Task objective:
Report the lines of the data below that contain the string "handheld".

Source records:
Start of Block

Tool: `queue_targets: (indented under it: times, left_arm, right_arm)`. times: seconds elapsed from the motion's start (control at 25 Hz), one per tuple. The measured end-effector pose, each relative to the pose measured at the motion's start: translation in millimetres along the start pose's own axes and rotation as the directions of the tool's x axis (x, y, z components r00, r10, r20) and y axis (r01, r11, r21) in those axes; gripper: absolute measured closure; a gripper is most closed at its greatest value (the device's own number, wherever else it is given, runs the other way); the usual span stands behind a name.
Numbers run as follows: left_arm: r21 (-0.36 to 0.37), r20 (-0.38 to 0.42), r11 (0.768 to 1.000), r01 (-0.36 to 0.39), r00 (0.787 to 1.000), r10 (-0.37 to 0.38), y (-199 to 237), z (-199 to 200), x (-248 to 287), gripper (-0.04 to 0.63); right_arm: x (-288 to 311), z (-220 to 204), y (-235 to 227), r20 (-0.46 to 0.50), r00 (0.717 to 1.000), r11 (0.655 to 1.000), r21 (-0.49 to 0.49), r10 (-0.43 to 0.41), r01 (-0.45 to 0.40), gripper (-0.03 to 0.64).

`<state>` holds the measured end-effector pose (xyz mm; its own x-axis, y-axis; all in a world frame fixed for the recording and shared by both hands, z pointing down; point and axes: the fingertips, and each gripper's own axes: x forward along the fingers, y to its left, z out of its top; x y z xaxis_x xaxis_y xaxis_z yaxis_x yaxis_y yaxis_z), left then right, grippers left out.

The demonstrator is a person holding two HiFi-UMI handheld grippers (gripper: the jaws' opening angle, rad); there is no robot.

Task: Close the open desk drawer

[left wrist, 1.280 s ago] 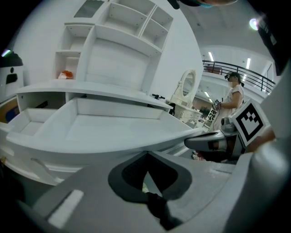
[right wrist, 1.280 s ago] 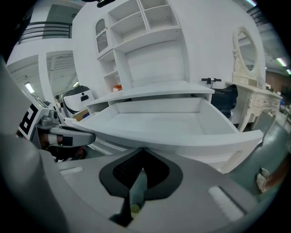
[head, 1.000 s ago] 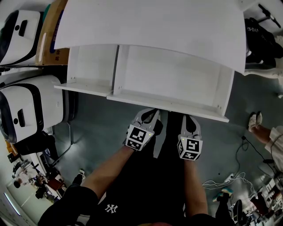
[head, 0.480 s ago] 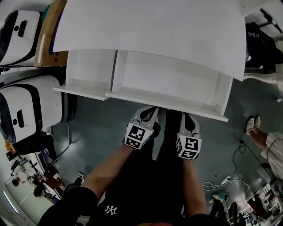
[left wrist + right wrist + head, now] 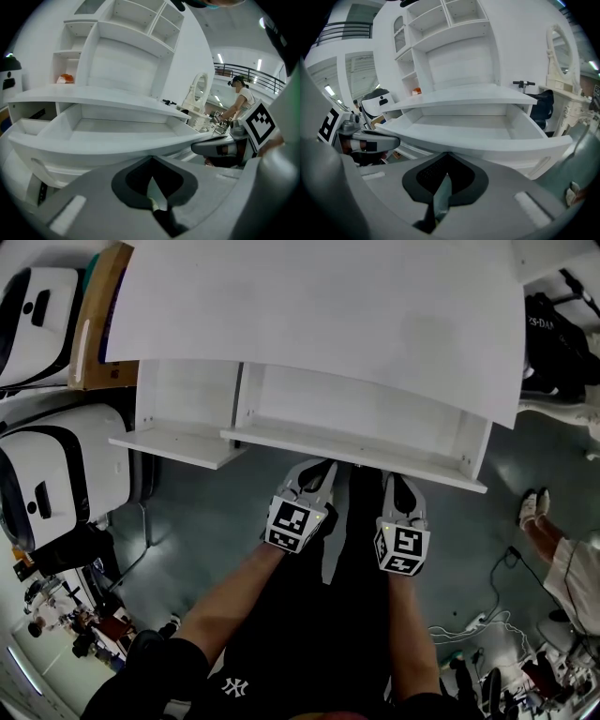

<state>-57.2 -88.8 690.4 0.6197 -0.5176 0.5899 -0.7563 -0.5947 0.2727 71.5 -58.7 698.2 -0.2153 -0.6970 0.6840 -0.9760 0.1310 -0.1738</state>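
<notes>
The wide, shallow white drawer (image 5: 361, 418) of smooth painted board stands pulled out from under the flat white desk top (image 5: 319, 306). Its inside is bare and its front panel is a straight, thin-edged strip. The grey plastic left gripper (image 5: 315, 469) and the matching right gripper (image 5: 399, 482) sit side by side at that panel, near its middle and apparently touching it. Each has its jaws pressed together with nothing between them, so they serve as blunt pushing tips. The main risk, I judge, is slipping: hard, narrow tips on a slick panel could slide off its lower edge and go under the drawer. Pushing harder on one side could also skew the drawer in its opening and jam it. A smaller white drawer (image 5: 178, 439) alongside, to the left, is open too and could be overlooked.
</notes>
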Motion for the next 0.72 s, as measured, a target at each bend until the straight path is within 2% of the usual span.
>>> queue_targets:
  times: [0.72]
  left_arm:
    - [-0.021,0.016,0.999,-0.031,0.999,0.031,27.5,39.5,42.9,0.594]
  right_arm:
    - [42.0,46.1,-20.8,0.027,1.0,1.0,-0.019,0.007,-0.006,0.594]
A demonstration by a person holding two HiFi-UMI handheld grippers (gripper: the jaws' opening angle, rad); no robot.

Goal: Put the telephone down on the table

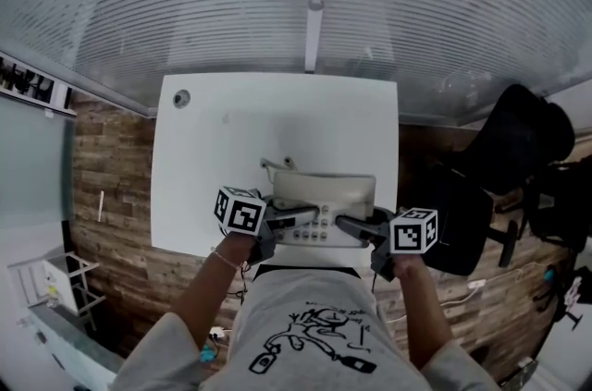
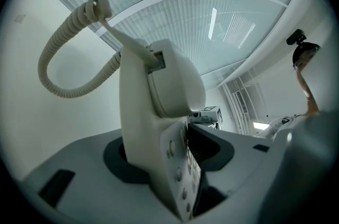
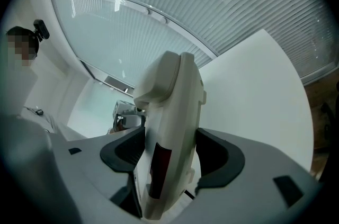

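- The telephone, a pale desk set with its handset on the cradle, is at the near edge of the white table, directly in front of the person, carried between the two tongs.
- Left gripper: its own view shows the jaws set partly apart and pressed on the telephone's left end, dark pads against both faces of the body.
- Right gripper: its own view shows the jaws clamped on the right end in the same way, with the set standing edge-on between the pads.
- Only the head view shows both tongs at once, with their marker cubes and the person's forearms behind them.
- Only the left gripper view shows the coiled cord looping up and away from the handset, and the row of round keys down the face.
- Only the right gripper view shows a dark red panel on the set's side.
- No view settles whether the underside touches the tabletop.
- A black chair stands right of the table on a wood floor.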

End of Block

Response:
The demonstrator is a person holding two HiFi-UMI handheld grippers (gripper: the jaws' opening angle, rad); there is no robot.
A demonstration by a person holding two HiFi-UMI handheld grippers (gripper: the jaws' opening angle, rad); no robot.

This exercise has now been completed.